Hussain et al. [20] found that pastures benefit significantly from RG. Their study concluded that biomass accumulation is higher in areas grazed rotationally by sheep compared to ungrazed sites, especially in the spring. On the other hand, Zang et al. [21] noted that grazing under high biotic loads can lead to pasture degradation due to excessive defoliation and trampling, even though it can be effective in controlling weeds. To maintain a balanced pasture-grazing relationship, it is essential to adopt an integrated and well-managed approach. RG enhances animal productivity per hectare through sustainable intensification, achieved not by overgrazing but by employing effective management practices. A possible setback is that it increases labor and additional land could be needed [8]. In semi-arid regions such as the Alentejo in Portugal, RG is recommended, with short grazing periods and long rest periods [18]. In theory, this could work, but in practice, it is not adoptable due to climatic asymmetries in both temperatures and water, both of which limit grass growth. If the grass grows at different speeds, RG at fixed times is not the most appropriate and is therefore not used. If the grazing is rotational, but with variable periods of stay depending on the availability of pasture, it is called deferred grazing (DG). The frequency and duration of grazing in each paddock depend on factors such as forage type, animal stocking rate, and environmental conditions. This management optimizes forage growth, improves soil health, and prevents overgrazing promoting biodiversity, reducing erosion, and enhancing the sustainability of grazing lands.
The DG consists of placing high stocking rates on the pasture, with the duration of the grazing period being a function of the available biomass in the pasture. The availability of pasture biomass can be estimated by measuring the height of herbaceous plants. Holechek [15] states that DG allows areas preferred by the animals not to be damaged as much as in CG, in terms of the vigor and production of the plants in these areas. DG can minimize the harmful effects of selective overgrazing, due to the overuse of areas preferred by animals [11]. A disadvantage often pointed out to DG is excessive trampling, due to the high animal loads per hectare. However, according to a study by Serrano et al. [22], as can be seen, no significant differences were observed in soil compaction when comparing two grazing systems with sheep (CG - 1 AUE/ha vs. DG - 2 AUE/ha) in the Montado ecosystem (Figure 5a, b).
Figure 5.
Average cone index (CI) compared between continuous and deferred grazing at (a) 0–30 cm soil depth and (b) 0–10 cm, 10–20 cm, 20–30 cm, and 0–30 cm soil depths. ns - no significance. Kindly provided from Ref. [22].
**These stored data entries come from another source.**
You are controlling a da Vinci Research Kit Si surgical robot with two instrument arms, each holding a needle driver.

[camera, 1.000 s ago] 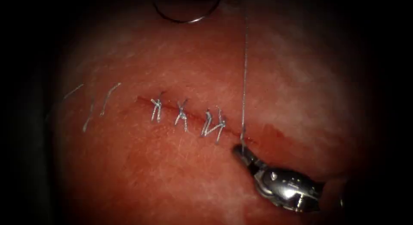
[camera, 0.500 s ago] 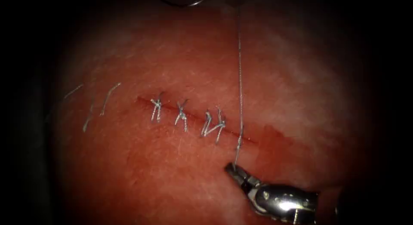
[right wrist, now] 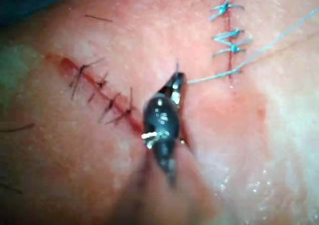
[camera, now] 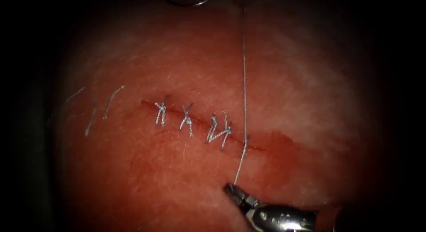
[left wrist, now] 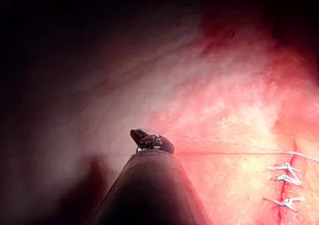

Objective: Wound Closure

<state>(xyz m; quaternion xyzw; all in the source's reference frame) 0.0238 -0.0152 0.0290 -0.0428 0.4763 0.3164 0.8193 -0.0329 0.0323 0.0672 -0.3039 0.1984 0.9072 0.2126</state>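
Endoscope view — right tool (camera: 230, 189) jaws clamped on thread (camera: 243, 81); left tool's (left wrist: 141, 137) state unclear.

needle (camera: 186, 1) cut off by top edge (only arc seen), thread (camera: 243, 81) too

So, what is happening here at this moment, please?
A cut in the reddish pork tissue is being closed. Three pale knotted stitches already sit along the thin dark cut. The right arm's shiny metal tool, below the cut, holds the thin pale thread in its shut fingers; over the last second it has pulled down and left. The thread crosses the cut's right end and runs up to the left arm's dark tool. A curved steel needle shows at the top edge.
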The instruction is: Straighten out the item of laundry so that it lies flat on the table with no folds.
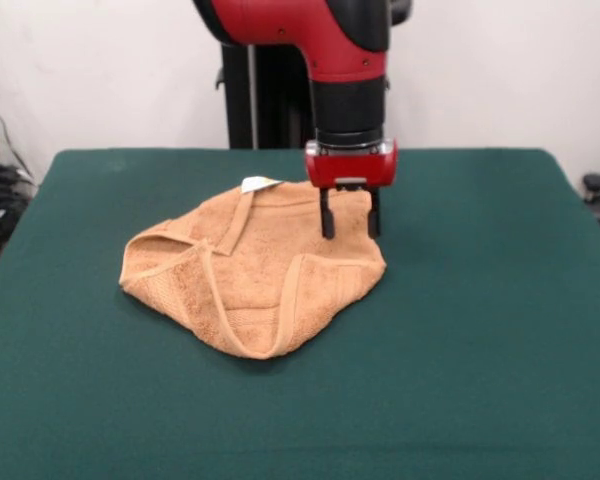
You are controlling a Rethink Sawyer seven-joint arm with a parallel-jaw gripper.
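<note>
The orange-tan terry towel point(252, 268) lies crumpled in the middle of the dark green table point(480, 330), with several edges folded over onto itself. Its small white tag point(259, 184) shows at the far edge. My gripper point(350, 232) hangs from the red and black arm straight down over the towel's far right corner. Its two black fingers point(327, 214) stand apart, open, with their tips at the cloth surface. I cannot tell whether the tips press the cloth.
The robot's pedestal point(255, 95) stands behind the table's far edge. Cables and dark gear point(0, 200) sit off the table's left side, and a dark object point(598, 190) sits off its right side.
</note>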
The Montado, dominated by cork oaks and holm oaks, is the most extensive agroforestry system in Portugal and has the greatest incidence in the country’s large southern area [23]. The Montado/Dehesa (Portugal/Spain) is a multifunctional agro-sylvo-pastoral ecosystem [24], where agricultural, livestock, and forestry activities are balanced and combined [5], consisting of a herbaceous stratum where permanent pastures predominate, an arboreal stratum with a special incidence of cork oaks (Quercus suber, L.) and holm oaks (Quercus ilex ssp. Rotundifolia, Lam), grazed by animals (sheep, cattle, goats, and pigs) on an extensive basis [25]. This ecosystem is highly complex due to the interrelationships between its four fundamental components – soil, pasture, trees, and animals – and the climate [26].
The Montado, as a non-climax community, naturally progresses into a Mediterranean forest in the absence of human intervention. Thus, anthropogenic activities play a crucial role in maintaining the balance of this ecosystem. These activities help preserve the characteristic Montado landscape, which typically includes an herbaceous layer, a tree layer, and occasionally a shrub layer, often grazed by livestock. However, it should be noted that humans are also contributed to the degradation of certain components of this ecosystem, due to practices associated with agriculture and livestock production during certain periods of recent history.
The Montado occupies significant areas with acidic, thin and rocky soils, degraded because of erosion and nutrient loss [27]. Most of the soils where the Montado is located suffer from structural and fertility limitations, being thin, stony, acidic, poor in phosphorus and nitrogen, with imbalances in terms of micronutrients (particularly the magnesium/manganese ratio) [25].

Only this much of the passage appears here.